**Exercise objective:** Word for word, restate each of the entries below, and drop every picture.

**Task material:**
○ ○ ○ ○ ○ ○ ○

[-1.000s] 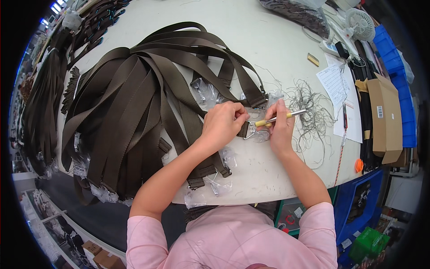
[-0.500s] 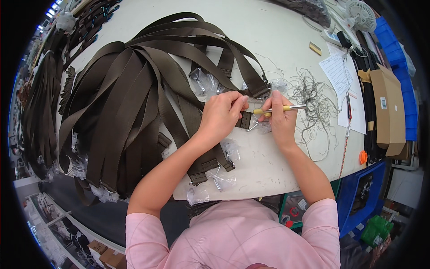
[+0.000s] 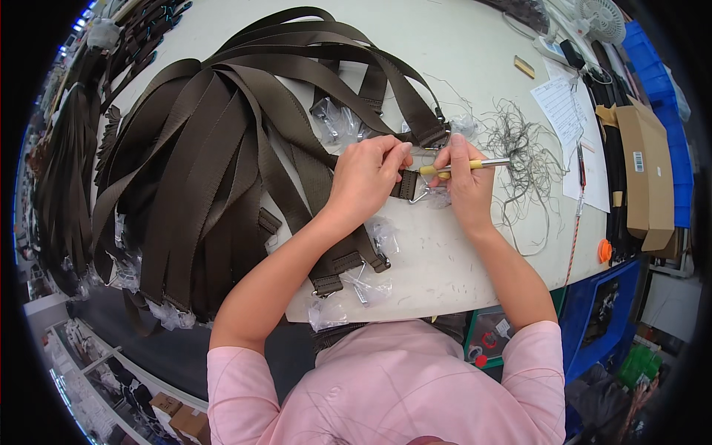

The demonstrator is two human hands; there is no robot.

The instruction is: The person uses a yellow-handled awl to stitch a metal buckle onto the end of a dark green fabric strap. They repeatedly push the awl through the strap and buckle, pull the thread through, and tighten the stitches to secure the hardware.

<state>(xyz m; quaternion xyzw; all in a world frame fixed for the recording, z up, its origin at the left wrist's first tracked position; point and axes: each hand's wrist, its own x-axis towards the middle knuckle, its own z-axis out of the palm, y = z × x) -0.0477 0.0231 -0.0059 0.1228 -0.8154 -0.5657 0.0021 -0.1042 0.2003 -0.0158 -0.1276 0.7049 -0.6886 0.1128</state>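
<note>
Over the end of a dark brown webbing strap (image 3: pixel 405 185), my left hand (image 3: pixel 365 174) is closed in a pinch. What its fingertips hold is too small to make out. A metal hook (image 3: pixel 419 194) sticks out from that strap end. My right hand (image 3: pixel 466 174) grips a slim pen-like tool (image 3: pixel 486 163) with a yellow handle and silver shank, its yellow end pointing at my left fingers. Just beyond both hands lies another strap end (image 3: pixel 429 132) with metal hardware. A big heap of the same straps (image 3: pixel 215 148) spreads to the left, several ends wrapped in clear plastic (image 3: pixel 337 122).
Right of my hand is a tangle of loose threads (image 3: pixel 519 148). Farther right are paper sheets (image 3: pixel 556 111), a red-handled tool (image 3: pixel 581 170) on a cord, a cardboard box (image 3: pixel 647 174) and a small fan (image 3: pixel 601 18). Blue bins (image 3: pixel 601 319) stand below the table's right edge.
The whole view has shifted slightly, so the table scene sits a bit higher in the picture. Both hands keep nearly the same pose over the strap end, the tool still in my right.
</note>
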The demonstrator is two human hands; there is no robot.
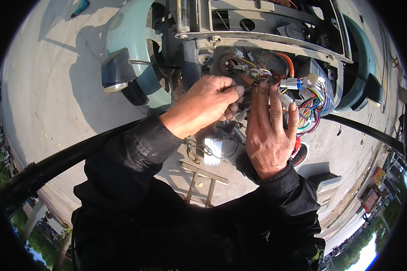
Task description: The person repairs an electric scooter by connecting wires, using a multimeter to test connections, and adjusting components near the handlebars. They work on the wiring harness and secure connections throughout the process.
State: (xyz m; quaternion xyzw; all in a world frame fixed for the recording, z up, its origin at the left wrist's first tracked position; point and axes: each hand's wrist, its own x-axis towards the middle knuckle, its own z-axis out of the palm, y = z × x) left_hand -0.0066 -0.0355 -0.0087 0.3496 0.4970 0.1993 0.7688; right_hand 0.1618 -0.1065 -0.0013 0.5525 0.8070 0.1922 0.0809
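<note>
My left hand (pixel 206 105) is closed, thumb pressed against the curled forefinger beside a bundle of wires. Whatever sits in that pinch is too hidden to name. Close by, my right hand (pixel 270 131) has its fingers stretched out over the wiring, back of the hand facing up; its thumb is out of sight. Just beyond the fingertips lie white plug connectors (pixel 254 71) on thin coloured wires. A blue and white connector (pixel 291 83) sits right of the right fingers, near a thick orange cable (pixel 286 63) and a loom of multicoloured wires (pixel 315 105).
A finned metal box (pixel 326 86) stands at the right, beneath a metal frame (pixel 267 39). Teal fenders (pixel 130 34) flank both sides, with a black lamp housing (pixel 116 70) at the left. Below are a white box (pixel 212 152) with cables and a wooden frame (pixel 205 173).
</note>
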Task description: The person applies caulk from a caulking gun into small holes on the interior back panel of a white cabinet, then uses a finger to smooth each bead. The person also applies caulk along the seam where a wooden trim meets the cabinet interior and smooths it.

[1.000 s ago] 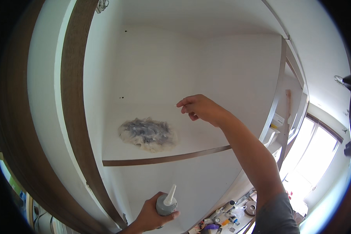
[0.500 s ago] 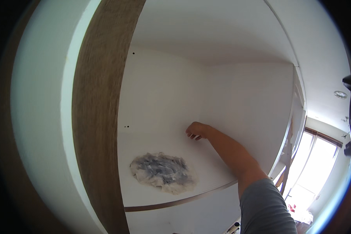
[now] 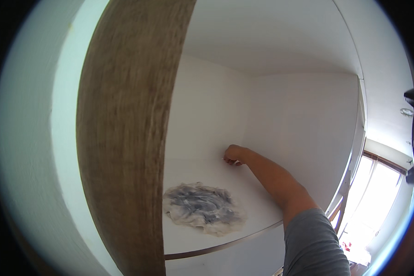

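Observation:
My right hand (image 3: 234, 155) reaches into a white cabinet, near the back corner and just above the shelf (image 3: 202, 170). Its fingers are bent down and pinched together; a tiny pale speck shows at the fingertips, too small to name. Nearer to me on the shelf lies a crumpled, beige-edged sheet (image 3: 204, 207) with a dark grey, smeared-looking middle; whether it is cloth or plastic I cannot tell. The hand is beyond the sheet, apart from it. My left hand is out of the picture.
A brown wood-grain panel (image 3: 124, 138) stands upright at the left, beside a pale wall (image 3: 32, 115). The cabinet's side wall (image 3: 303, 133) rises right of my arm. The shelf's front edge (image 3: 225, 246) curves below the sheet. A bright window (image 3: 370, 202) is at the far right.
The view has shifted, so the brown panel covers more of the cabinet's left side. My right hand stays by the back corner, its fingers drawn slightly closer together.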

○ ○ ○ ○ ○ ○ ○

**Result below:**
[-1.000s] 
[-0.500s] 
[+0.000s] 

The demonstrator is two human hands; there is no robot.

The instruction is: The person uses a yellow-handled awl to stitch a metal buckle onto the end of a dark green fabric strap. They repeatedly push the awl through the strap and buckle, pull the thread through, and tighten the stitches to secure the hardware.

<state>(xyz m; quaternion xyzw; all in a world frame fixed for the recording, z up, its origin at the left wrist's first tracked position; point and axes: each hand's wrist, its own x-axis towards the middle knuckle, its own z-axis out of the palm, y = z × x) -0.0477 0.0231 -0.0059 0.1228 -0.8154 -0.5657 0.0021 -0.1042 0.2003 -0.0158 -0.1276 0.7049 -0.6886 0.1128</state>
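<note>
Over the end of a dark brown webbing strap (image 3: pixel 405 185), my left hand (image 3: pixel 365 174) is closed in a pinch. What its fingertips hold is too small to make out. A metal hook (image 3: pixel 419 194) sticks out from that strap end. My right hand (image 3: pixel 466 174) grips a slim pen-like tool (image 3: pixel 486 163) with a yellow handle and silver shank, its yellow end pointing at my left fingers. Just beyond both hands lies another strap end (image 3: pixel 429 132) with metal hardware. A big heap of the same straps (image 3: pixel 215 148) spreads to the left, several ends wrapped in clear plastic (image 3: pixel 337 122).
Right of my hand is a tangle of loose threads (image 3: pixel 519 148). Farther right are paper sheets (image 3: pixel 556 111), a red-handled tool (image 3: pixel 581 170) on a cord, a cardboard box (image 3: pixel 647 174) and a small fan (image 3: pixel 601 18). Blue bins (image 3: pixel 601 319) stand below the table's right edge.
The whole view has shifted slightly, so the table scene sits a bit higher in the picture. Both hands keep nearly the same pose over the strap end, the tool still in my right.
</note>
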The demonstrator is two human hands; there is no robot.
Task description: The person repairs an electric scooter by connecting wires, using a multimeter to test connections, and adjusting components near the handlebars. They work on the wiring harness and secure connections throughout the process.
State: (xyz m; quaternion xyzw; all in a world frame fixed for the recording, z up, its origin at the left wrist's first tracked position; point and axes: each hand's wrist, its own x-axis towards the middle knuckle, its own z-axis out of the palm, y = z × x) left_hand -0.0066 -0.0355 -0.0087 0.3496 0.4970 0.1993 0.7688; right_hand 0.1618 -0.1065 -0.0013 0.5525 0.8070 0.1922 0.0809
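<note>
My left hand (pixel 206 105) is closed, thumb pressed against the curled forefinger beside a bundle of wires. Whatever sits in that pinch is too hidden to name. Close by, my right hand (pixel 270 131) has its fingers stretched out over the wiring, back of the hand facing up; its thumb is out of sight. Just beyond the fingertips lie white plug connectors (pixel 254 71) on thin coloured wires. A blue and white connector (pixel 291 83) sits right of the right fingers, near a thick orange cable (pixel 286 63) and a loom of multicoloured wires (pixel 315 105).
A finned metal box (pixel 326 86) stands at the right, beneath a metal frame (pixel 267 39). Teal fenders (pixel 130 34) flank both sides, with a black lamp housing (pixel 116 70) at the left. Below are a white box (pixel 212 152) with cables and a wooden frame (pixel 205 173).
</note>
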Task description: The person applies caulk from a caulking gun into small holes on the interior back panel of a white cabinet, then uses a finger to smooth each bead. The person also applies caulk along the seam where a wooden trim meets the cabinet interior and smooths it.

[1.000 s ago] 
[0.500 s ago] 
[now] 

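Observation:
My right hand (image 3: 234, 155) reaches into a white cabinet, near the back corner and just above the shelf (image 3: 202, 170). Its fingers are bent down and pinched together; a tiny pale speck shows at the fingertips, too small to name. Nearer to me on the shelf lies a crumpled, beige-edged sheet (image 3: 204, 207) with a dark grey, smeared-looking middle; whether it is cloth or plastic I cannot tell. The hand is beyond the sheet, apart from it. My left hand is out of the picture.
A brown wood-grain panel (image 3: 124, 138) stands upright at the left, beside a pale wall (image 3: 32, 115). The cabinet's side wall (image 3: 303, 133) rises right of my arm. The shelf's front edge (image 3: 225, 246) curves below the sheet. A bright window (image 3: 370, 202) is at the far right.
The view has shifted, so the brown panel covers more of the cabinet's left side. My right hand stays by the back corner, its fingers drawn slightly closer together.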

This concludes the answer.